At this point in history, it seems especially important to contemplate the psychology of doing good things in the world. I could have said this last month; and next month will doubtless be the same. The point is that even in these ostensibly difficult times, people aren’t built to exclusively do harm and be destructive . . . we’re also built to do good and be constructive. If I was into using bad metaphors, I might even say we’re hard-wired to do good.

You might wonder if I’m serious. Absolutely yes.

You might wonder why and how I would decide to write about doing good, when it seems so common right now for everyone to be doing the Dale Carnegie opposite: losing friends and insulting people.

The short answer to this is: Alfred Adler.

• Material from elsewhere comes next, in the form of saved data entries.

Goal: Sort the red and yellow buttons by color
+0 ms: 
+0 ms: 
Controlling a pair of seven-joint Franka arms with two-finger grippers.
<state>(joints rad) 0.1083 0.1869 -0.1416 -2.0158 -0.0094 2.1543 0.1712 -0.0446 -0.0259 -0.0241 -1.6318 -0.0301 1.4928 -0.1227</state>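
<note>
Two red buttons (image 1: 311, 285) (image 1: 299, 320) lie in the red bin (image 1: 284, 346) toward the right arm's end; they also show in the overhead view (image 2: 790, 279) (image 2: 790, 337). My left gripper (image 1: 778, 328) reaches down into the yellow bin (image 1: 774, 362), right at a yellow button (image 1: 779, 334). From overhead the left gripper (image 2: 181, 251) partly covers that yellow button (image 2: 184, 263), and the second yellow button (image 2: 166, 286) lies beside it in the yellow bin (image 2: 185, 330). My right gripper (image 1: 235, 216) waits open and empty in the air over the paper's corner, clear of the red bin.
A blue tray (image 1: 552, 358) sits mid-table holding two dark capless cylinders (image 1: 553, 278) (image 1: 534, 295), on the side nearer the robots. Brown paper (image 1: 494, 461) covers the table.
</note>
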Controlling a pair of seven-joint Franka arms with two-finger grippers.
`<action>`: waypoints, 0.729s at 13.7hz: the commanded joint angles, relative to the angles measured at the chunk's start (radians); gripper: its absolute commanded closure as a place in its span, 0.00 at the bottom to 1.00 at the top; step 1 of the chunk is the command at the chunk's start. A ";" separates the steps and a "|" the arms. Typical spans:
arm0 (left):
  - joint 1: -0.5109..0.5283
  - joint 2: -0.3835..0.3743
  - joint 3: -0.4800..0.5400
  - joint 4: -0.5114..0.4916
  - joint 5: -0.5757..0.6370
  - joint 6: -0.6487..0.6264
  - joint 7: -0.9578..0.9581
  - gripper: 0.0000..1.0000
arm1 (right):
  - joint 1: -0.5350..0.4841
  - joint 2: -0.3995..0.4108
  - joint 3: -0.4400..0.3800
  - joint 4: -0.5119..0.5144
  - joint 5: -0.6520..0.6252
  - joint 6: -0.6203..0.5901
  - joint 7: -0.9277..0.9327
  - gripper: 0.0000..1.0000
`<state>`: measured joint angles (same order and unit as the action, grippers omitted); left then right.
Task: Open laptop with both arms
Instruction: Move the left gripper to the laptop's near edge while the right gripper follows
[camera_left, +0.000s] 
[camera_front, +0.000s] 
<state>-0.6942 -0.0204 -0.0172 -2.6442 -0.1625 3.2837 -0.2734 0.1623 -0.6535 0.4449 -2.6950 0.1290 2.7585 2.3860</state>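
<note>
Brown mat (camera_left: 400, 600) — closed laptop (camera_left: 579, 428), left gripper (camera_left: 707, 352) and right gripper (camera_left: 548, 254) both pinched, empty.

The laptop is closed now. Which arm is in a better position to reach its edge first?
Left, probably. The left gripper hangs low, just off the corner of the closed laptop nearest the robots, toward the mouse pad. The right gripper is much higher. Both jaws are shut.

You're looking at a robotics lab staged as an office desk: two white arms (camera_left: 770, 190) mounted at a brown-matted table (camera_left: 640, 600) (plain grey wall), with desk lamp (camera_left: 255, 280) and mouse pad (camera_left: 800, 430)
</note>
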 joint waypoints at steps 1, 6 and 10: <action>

Alfred Adler is the short answer to many questions. He was a contemporary of Freud who perpetually saw the glass as half full. When Freud was writing about women having penis envy, Adler was writing about how women just wanted social equality and equal power. When Freud was writing about the death instinct, Adler was writing about the best and most important psychological concept of all time. What was it? Here it is. Get ready.

Gemeinschaftsgefühl

Gemeinschaftsgefühl roughly means social interest or community feeling. Carlson and Englar-Carlson (2017) provided the meaning of this uniquely Adlerian concept.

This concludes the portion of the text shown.